= Peşrev =

Instrumental form in Ottoman music

Peşrev or Peshrev (Turkish, "prelude"; pronounced /tr/) is an instrumental form in Ottoman music. It is the name of the first piece of music played during a group performance called a fasıl (/tr/). It also serves as the penultimate piece of the Mevlevi ayini, a ritual music of the Mevlevi Order, under the name son peşrev (final peşrev), preceding son semai. It usually uses long rhythm cycles, stretching over many measures as opposed to the simpler usul the other major form of instrumental music uses, saz semai.

Along with the saz semai, called in Arabic the sama'i, it was introduced into Arabic music in the 19th century and became particularly popular in Egypt.

==Etymology==
In Ottoman Turkish, peşrev combines a New Persian loanword, piš "before, ahead" and the native term rev, "that which goes". coming to mean "that which comes first".

== Structure ==
Peşrevs are composed of movements called hane //haːˈne// (lit. "house"), at the end of which there is always an unchanging particle introducing the teslim //tesˈliːm// (lit. "handing in") mülazime //mylaːziˈme// (lit. "that which is inseparable or constant"), i.e. the refrain. Peşrevs are named after the Turkish makam used in the first hane and usually end with this makam; in Turkish classical music theory, they are said to be "bound" to this makam. There are always modulations to other makams in the hanes that follow the first hane, but with the refrain (teslim), the piece always regains the principal mode. At the end of each hane, a pause is made on the strong degree of its makam, forming a semi-cadence. This is called a yarım karar or nim karar (lit. "semi-decision"). Peşrevs usually have 4 hanes, yet they occasionally have 2, 5 or 6.

In principle, they comport rather large usuls, yet peşrevs with shorter rhythmical patterns do exist. One rule that is never transgressed is that this usul may not be a compound meter of the family aksak. Some peşrevs, called batak or karabatak, are organized as to instigate a form of question-and-answer between instruments.
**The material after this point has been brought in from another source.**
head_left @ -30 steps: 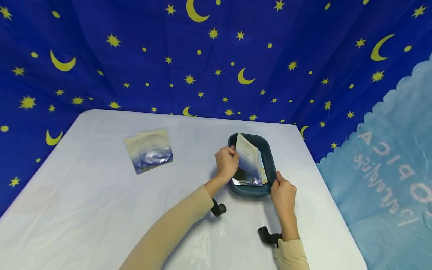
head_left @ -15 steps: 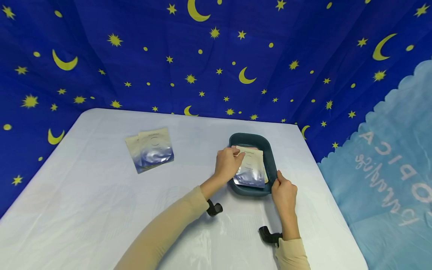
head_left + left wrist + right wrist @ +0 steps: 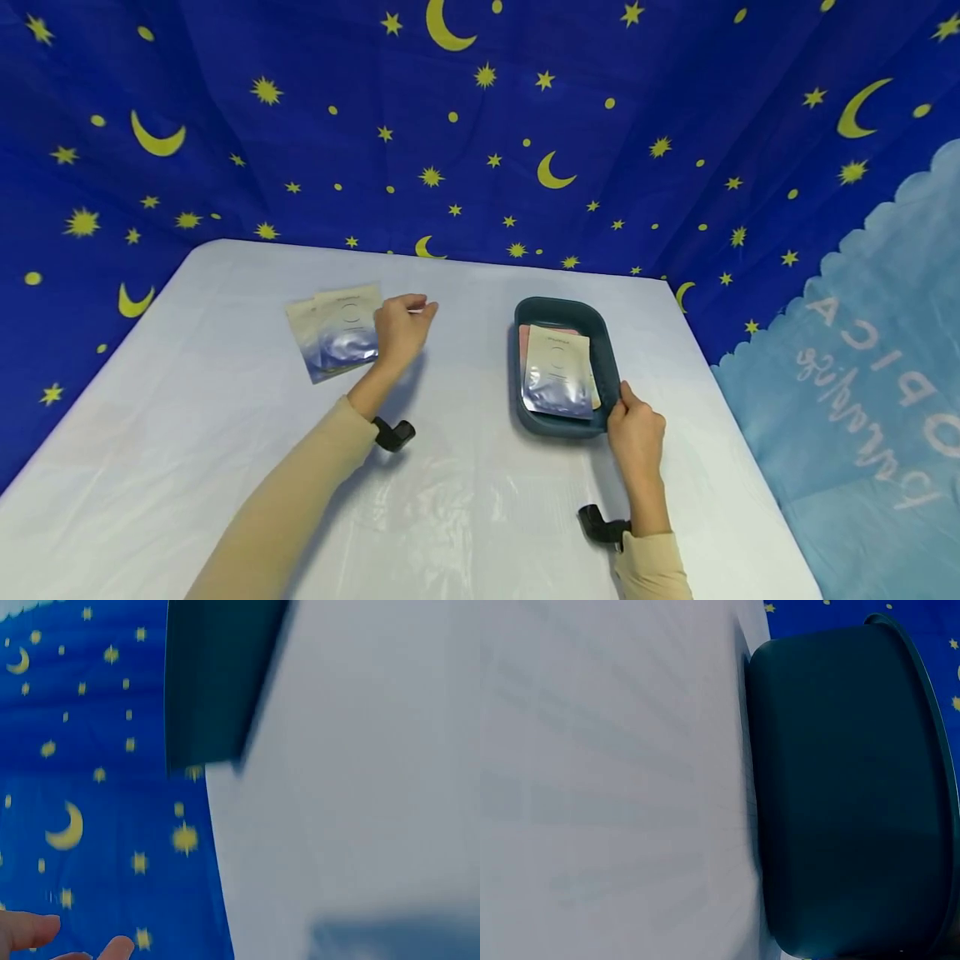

If the hanes are to be marked with [A, C, D, E] and the teslim with [B], the regular structure of a peşrev would be A+B/C+B/D+B/E+B, thus always ending with the teslim. For some, the teslim is also the first hane; therefore they have the structure: A/B+A/C+A/D+A.

==Peşrev composers in Ottoman classical music ==
Tanburi Büyük Osman Bey was a prominent peşrev composer. Other composers include Tamburi Cemil Bey, Gazi Giray Han, Dimitrie Cantemir and Dilhayat Kalfa.